My own experience, as well as my partner's, disputes this. My content is generally creators in the neurodivergant, LGTBQIA+, power generation for Alaska towns, wildlife rescues, D&D, cosplay, and news.
Only the last can occasionally contain ragebait, but it's generally not. Most of the things that make me angry are those like Nex Benedict's death, the death toll in Gaza strip, women being treated poorly by doctors, etc. Actual issues brought up in real time, not manufactured outrage.
My partner's content is generally "customer states", cats, dogs, ferrets, and couples sharing the amusing parts of their lives.
A data sample of only two, to be sure, but the absence of softcore porn and ragebait entirely makes 60 minutes' claims suspect.
As someone who has actually used douyin (about one or two years ago) I can say for certain that that isn't true in the general case.
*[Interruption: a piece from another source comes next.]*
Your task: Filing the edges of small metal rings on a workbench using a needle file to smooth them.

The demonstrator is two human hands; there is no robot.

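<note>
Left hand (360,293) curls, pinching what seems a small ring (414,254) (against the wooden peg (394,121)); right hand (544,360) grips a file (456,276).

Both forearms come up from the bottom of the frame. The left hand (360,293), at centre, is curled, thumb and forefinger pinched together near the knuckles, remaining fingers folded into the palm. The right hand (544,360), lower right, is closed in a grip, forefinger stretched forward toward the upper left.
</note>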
Perhaps the rules are a bit stricter but I saw absolutely zero educational content at all in any form. I did see some military videos which seemed like propaganda as they showed up randomly but its hard to say if those only showed up because I watched the first one to its end for example. The only possibility is that they only enable the education mode if you are actually located in China or if you sign in as a child or something. But it didn't seem to be the default experience from what I saw first hand. It shows you want you want to see.
Id like to see the Uighar camps but sure as heck known that isn't happening. /s
It's hard for me to imagine a lot isn't filtered out. There is a reason they have a separate app. It's likely one is heavily filtered and the other is their propaganda tool but I'd like to see more evidence to indicate that but it's a hard thing to track given they could be just feeding kids the worst things for them or favorable views to their party and we wouldn't even know.
The YouTube and Facebook short-video recommendations I got when those features launched were mostly young women wearing very little and doing something that I'm guessing is not the main point of the video. YouTube knows I like music, so it gave me women playing violin in tiny skirts, though I think this stopped happening at some point.
I didn't even watch the videos, they insisted on putting them on the home page despite me giving 0 engagement. I finally adblocked the element.
In other words they have content restrictions in their country as with TV and other media, while the international version is more similar to its competition in Instagram?
Is there evidence - any evidence whatsoever - that CCP or bytedance is using tiktok to push a particular flavor of propaganda? No.
That said, TikTok's moderation is quite unfriendly to LGBTQ+ and Palestine creators (even though they find ways around it).